Give Shoe Taxes the Boot

Report Trade

Give Shoe Taxes the Boot

April 24, 2012 4 min read Download Report

Authors: Edward Gresser and Bryan Riley

Liberals and conservatives have plenty to disagree about. But faced with continuing high levels of unemployment and slow economic growth, they should agree on a few things—and one is that Congress should find ways to help Americans at the bottom rung of the economic ladder. The Affordable Footwear Act (AFA) is one such effort. Introduced by Joe Crowley (D–NY) and Lynn Jenkins (R–KS) in the House of Representatives and Roy Blunt (R–MO) and Maria Cantwell (D–WA) in the Senate, it would repeal many of the disproportionately high tariffs on shoe imports and save American families as much as $3 billion a year. 

The AFA was first introduced in 2009, but three years later, Americans continue to pay more than they should for footwear. Now is the time for Congress to reduce tariffs on shoes and help all Americans save a few dollars on their next pair of work boots, pumps, or sneakers.

The Shoe Tax

The big but little-known shoe tax has its roots in the early history of American trade policy. A hundred years ago, tariffs raised half of the government’s money. Tariff rates peaked in 1930 with the Hoover-era Smoot–Hawley Act.
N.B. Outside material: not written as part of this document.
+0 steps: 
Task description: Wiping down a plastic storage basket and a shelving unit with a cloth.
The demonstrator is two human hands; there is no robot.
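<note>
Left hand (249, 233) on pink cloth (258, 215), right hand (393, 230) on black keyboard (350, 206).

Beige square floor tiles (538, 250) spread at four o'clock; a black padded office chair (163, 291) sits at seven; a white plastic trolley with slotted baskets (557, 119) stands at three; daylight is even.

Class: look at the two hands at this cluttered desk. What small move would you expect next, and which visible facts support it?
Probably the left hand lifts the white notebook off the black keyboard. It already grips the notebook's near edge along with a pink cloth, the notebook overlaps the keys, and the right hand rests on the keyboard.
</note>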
But after seven decades of trade liberalization, the tariff system is now a tax backwater. Most U.S. tariffs are now quite low, and there are no tariffs at all on a vast swath of goods—toys, furniture, natural gas, semiconductor chips, coffee, aluminum, airplanes, computers, birdseed, or cell phones. Today’s tariff system raises only a penny of each dollar of federal money.

Still, a few goods remain subject to tariff rates almost as high as those of the 1920s. Shoes are the extreme case. Shoe tariffs, a remnant of the Smoot–Hawley Act, are 10 times higher than the average U.S. tariff rate.[1] In 2011, shoes accounted for just 1 percent of merchandise imports, but they provided 7.9 percent of U.S. tariff revenue.[2]
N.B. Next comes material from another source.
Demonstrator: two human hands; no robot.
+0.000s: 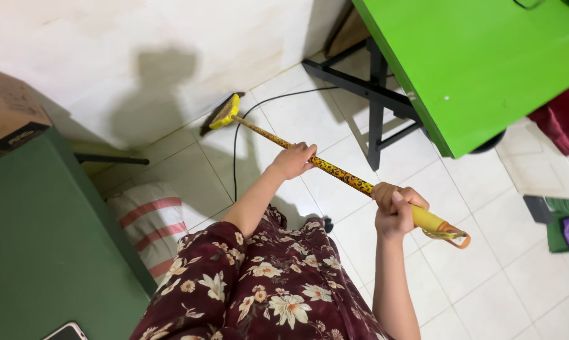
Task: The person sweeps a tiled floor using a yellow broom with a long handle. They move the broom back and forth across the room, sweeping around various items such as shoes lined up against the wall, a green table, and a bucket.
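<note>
Head view: a person looks down at their own two hands, which hold a broom over a white tile floor (pixel 486 296).
Left hand (pixel 294 160): its fingers are wrapped tight around the middle of the broom stick (pixel 341 173).
Right hand (pixel 394 204): its fingers are shut tight around the stick near the yellow top end, just before the orange loop (pixel 454 236).
Broom: the stick is yellow with dark spots. It slants away from the fingers, down to the yellow broom head (pixel 224 113).
Broom head: it sits on the floor far past the left fingers, right by the white wall (pixel 139 56).
Near the fingers: a black cord (pixel 236 157) lies on the floor under the stick. A green bench (pixel 479 75) with black legs stands beyond the right fingers. A striped sack (pixel 149 220) lies on the left-hand side, beside a dark green bench (pixel 39 252).
Step now: I think this is the sweeping part, with the brush pushed out to the wall.
Next move needs: both hands should pull the stick back together and keep the brush flat. Watch the cord, it could snag.
</note>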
Americans bought about 2.3 billion pairs of shoes in 2010—many designed here, but virtually all stitched and glued overseas.[3] The value of these shoes at the border was $22.6 billion, and the U.S. government collected footwear duties amounting to $2.3 billion—and a closer look finds that the government is charging poor families the most. Tariffs are 8.5 percent for leather dress shoes, rising to 20 percent for running shoes and peaking at more than 60 percent for some grades of cheap sneakers—the highest tariffs imposed on any manufactured good. For a pair of canvas sneakers with rubber soles that costs $10 to import, the government charges an additional $2.90 in import taxes.
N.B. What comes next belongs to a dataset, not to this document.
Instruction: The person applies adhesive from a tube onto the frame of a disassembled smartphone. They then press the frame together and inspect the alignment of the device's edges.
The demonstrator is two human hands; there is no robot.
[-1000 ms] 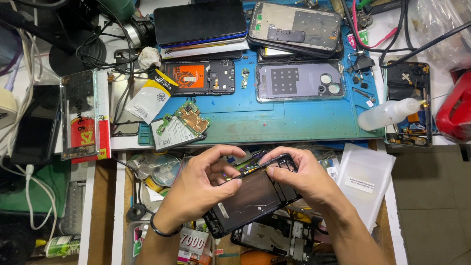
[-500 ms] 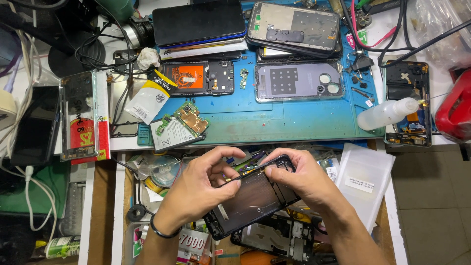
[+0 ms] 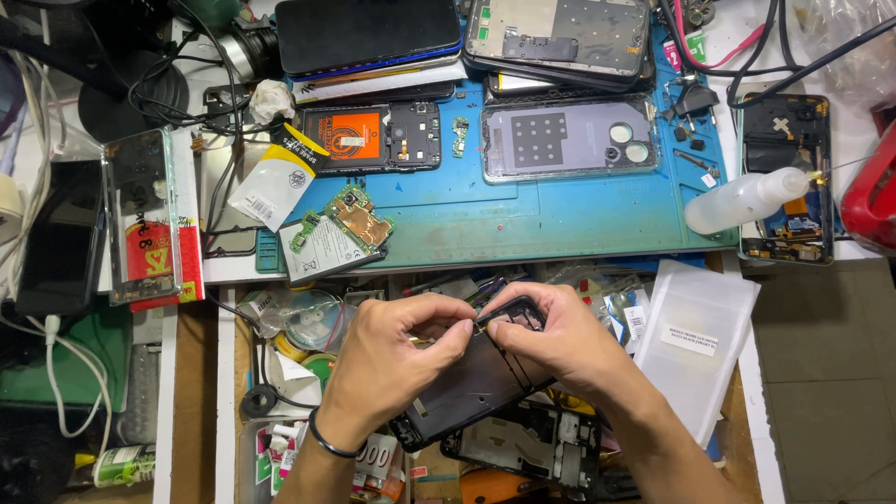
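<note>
Both hands hold a black phone frame, tilted, over an open drawer of parts. My left hand grips its left side, with thumb and forefinger pinching at the top edge near the camera cutout. My right hand grips the top right corner, fingertips meeting the left hand's at the frame's upper rim. A thin dark band circles my left wrist. Whether a small part sits between the fingertips I cannot tell.
A blue work mat behind holds a grey phone back cover, an opened phone with an orange patch, a circuit board and small screws. A clear squeeze bottle lies at right, and a white plastic bag beside my right hand. Cables and phones crowd the left.
My hands have drawn slightly closer together at the frame's top edge; the frame stays at about the same tilt and place.
</note>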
Free trade agreements (FTAs) and trade preference programs for developing countries provide little relief. This is because almost all of America's inexpensive shoes come from countries that are not FTA partners, in particular China. In addition, most footwear products are excluded from the U.S. Generalized System of Preferences (GSP) program, which reduces tariffs on many goods from developing countries.

The High Cost of Footwear Tariffs

The consequences for families, especially those with low incomes, are dramatic. Tariffs inflate the cost of the cheapest shoes by about one-third. As the sneakers travel through the supply chain on the way to the retailer’s shelf, the tariffs may be magnified by retail markups and state sales taxes. The $10 pair at the border is a $30 pair in the store, with the tariff now accounting for as much as $8.70, even though the original tariff provided the federal government just $2.90 in tariff revenue. In larger terms, these markups mean the tariff that raises $2.3 billion may cost shoppers billions of dollars more.

Footwear tariffs are a hidden, regressive tax on a household necessity. They reduce the amount of income families have to spend on other goods and services. This expense is most onerous for low-income families with children, who spend the largest share of their income on shoes and other necessities of life.

No Negative Impact on Jobs

Such a tax is a problem to which the Affordable Footwear Act provides one solution. By eliminating tariffs on many low-price sneakers and children’s shoes, it would have an immediate and meaningful impact on household budgets. As the cheapest shoes face the highest tariffs, the effective tax cut would be highest for the poorest families.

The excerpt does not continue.